India: Going without the Gold

India’s recent woes include unusual drought, a massive electric outage, and a persistent economic downturn.  “India’s growth is slackening, its national deficit is growing, and inflation is rising after having fallen between early 2010 and early 2012.  Plans to build a more inclusive nation are in disarray.  Income equality has risen,” wrote Pratap Bhanu Metha in the current issue of Foreign Affairs. “And access to basic services, such as water, health care, and sanitation, remains woefully inadequate.”

India, however, is suffering from another blow.  The Wall Street Journal recently reported: “A sputtering start to this year's monsoon rains has forced farmers in India to put their gold-buying plans on hold.”  Reporters Tatyana Shumsky and Biman Mukherji wrote: “With crops wilting without the heavy seasonal rains that usually start in June, some farmers say it is unlikely they can afford the gold jewelry that is the centerpiece of most Indian weddings.

As the world's biggest consumer and importer of gold, India helps set the direction of gold prices.

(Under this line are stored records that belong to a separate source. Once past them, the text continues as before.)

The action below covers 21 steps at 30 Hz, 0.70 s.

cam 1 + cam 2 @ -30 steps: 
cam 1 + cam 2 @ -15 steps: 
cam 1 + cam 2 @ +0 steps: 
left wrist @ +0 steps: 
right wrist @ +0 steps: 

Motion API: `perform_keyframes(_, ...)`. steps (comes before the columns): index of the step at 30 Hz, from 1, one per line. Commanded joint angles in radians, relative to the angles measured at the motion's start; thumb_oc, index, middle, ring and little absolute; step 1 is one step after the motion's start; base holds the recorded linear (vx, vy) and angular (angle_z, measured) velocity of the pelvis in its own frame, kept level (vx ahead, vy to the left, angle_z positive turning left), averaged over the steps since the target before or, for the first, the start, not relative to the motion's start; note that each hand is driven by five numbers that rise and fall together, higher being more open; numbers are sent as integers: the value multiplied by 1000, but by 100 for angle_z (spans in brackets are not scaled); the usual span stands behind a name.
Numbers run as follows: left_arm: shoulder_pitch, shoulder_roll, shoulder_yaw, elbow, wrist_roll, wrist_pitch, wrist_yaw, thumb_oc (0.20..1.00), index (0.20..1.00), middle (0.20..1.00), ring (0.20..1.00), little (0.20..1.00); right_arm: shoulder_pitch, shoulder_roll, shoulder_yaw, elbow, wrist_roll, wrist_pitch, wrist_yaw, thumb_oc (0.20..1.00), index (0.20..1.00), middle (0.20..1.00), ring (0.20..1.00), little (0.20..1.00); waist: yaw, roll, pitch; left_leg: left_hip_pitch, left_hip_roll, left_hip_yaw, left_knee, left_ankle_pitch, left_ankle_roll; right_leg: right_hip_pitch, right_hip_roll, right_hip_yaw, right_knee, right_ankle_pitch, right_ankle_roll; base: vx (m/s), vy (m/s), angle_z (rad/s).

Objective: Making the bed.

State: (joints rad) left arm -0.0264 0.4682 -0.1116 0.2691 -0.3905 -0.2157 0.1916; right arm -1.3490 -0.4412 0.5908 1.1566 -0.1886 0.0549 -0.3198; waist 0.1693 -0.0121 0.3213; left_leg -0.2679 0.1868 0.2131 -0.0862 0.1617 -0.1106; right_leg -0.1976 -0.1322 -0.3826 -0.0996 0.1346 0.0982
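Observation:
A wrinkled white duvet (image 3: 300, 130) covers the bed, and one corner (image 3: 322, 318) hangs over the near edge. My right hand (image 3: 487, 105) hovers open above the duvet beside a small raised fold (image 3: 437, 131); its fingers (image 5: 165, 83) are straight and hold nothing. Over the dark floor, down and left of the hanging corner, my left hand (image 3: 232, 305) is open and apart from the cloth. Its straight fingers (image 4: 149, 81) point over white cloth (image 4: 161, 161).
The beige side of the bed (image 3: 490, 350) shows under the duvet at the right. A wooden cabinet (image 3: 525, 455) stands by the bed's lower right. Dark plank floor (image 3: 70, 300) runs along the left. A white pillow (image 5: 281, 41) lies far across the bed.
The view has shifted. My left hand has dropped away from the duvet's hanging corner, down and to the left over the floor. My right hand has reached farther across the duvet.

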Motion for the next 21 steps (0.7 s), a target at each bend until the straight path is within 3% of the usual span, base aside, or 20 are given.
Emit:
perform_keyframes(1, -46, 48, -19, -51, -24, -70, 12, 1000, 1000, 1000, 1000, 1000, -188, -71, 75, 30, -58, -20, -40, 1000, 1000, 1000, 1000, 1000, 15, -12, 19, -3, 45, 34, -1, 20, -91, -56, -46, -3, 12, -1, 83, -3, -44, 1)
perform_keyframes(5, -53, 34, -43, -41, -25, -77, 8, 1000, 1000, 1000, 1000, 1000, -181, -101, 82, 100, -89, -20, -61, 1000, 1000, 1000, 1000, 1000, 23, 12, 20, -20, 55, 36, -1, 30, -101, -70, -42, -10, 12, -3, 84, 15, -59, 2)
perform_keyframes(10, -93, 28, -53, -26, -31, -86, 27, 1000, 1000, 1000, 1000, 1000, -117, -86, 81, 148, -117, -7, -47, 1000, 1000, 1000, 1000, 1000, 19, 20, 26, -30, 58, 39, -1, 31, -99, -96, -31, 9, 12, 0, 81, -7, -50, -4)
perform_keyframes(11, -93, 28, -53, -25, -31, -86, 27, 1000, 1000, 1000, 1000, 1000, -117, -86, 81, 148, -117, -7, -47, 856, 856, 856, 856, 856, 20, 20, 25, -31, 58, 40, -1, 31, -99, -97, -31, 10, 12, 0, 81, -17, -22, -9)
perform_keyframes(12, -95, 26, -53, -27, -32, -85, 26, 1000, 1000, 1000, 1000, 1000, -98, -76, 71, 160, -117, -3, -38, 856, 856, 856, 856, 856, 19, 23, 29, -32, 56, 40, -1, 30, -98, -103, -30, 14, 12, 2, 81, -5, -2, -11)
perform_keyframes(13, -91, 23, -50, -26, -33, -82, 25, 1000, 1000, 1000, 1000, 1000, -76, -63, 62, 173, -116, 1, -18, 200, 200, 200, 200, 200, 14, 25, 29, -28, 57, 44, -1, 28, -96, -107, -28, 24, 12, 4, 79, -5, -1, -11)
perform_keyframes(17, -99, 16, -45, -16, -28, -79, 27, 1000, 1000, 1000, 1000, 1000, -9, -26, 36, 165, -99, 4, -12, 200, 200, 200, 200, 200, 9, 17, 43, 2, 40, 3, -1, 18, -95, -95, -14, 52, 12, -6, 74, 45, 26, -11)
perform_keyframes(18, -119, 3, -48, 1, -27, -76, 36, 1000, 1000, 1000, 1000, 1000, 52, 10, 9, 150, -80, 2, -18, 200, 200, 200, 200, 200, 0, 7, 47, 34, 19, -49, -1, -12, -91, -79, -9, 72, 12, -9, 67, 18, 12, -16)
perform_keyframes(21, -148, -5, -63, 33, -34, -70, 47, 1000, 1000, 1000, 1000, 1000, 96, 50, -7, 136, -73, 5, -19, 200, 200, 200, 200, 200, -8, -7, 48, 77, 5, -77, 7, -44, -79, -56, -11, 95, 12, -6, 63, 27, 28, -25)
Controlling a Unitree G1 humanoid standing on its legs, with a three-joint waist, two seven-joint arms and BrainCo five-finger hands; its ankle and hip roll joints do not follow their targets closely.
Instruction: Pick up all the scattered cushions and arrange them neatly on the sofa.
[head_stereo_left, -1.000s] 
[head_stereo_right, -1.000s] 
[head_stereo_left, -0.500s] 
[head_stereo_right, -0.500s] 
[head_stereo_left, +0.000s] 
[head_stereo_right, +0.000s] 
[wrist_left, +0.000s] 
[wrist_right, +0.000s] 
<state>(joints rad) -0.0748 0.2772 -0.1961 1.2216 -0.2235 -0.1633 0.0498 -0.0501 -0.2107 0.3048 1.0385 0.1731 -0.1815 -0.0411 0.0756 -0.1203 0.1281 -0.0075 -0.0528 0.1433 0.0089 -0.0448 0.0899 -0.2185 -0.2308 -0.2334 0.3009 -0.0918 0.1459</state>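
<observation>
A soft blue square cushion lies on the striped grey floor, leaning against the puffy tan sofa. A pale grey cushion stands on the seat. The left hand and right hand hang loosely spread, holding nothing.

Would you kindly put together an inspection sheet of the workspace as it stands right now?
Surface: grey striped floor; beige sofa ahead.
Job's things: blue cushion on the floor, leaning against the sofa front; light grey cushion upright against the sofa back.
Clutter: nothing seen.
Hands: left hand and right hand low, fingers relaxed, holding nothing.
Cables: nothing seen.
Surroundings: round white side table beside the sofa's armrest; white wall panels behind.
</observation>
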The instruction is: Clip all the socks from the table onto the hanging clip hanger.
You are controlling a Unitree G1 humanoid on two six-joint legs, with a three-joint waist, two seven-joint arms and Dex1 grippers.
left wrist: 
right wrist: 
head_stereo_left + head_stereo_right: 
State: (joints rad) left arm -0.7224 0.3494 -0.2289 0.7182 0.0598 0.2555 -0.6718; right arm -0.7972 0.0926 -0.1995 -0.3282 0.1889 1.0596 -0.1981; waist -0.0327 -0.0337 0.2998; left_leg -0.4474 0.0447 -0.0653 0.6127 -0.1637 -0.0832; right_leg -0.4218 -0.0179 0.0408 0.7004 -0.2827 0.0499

The root of much of the demand comes from India's countryside, home to hundreds of millions of farmers who often bear the burden of adorning their daughters, nieces and sisters with solid gold necklaces, bracelets and earrings.

The Bombay Bullion Association, India's main gold industry group, estimates that the volume of the country's second-quarter gold imports slid 60%, to 128 tons, from the year-earlier period, due largely to the weak monsoon so far. Before the start of rainy season, the group forecast a roughly 20% drop in gold imports for 2012, due to a weaker rupee, which makes gold more expensive for buyers in India, and widespread closings of jewelry stores earlier this year to protest new taxes. Now, it is projecting a drop closer to 40%.

Ironically, India’s appetite for gold has contributed to its current economic problems.  According to the Business Standard, “India's huge gold imports in the last financial year at $60 billion was partially responsible to high current account deficit, Prime Minister's Economic Advisory Council Chairman C. Rangarajan has said.”

It has been a bad summer in so many ways for the populous subcontinent.  India’s gold woes were reflected by the country’s performance at the London Olympics.  Hopes for a gold medal performance by freestyle wrestler Sushil Kuma, a railway worker, were stymied by Japan’s Tatsuhiro Yonemitsu.   Kuma had to settle for a silver.

For Indians awaiting marriage, settling for silver is not acceptable.  For the world at large, settling for anything less than the gold standard should be equally unacceptable.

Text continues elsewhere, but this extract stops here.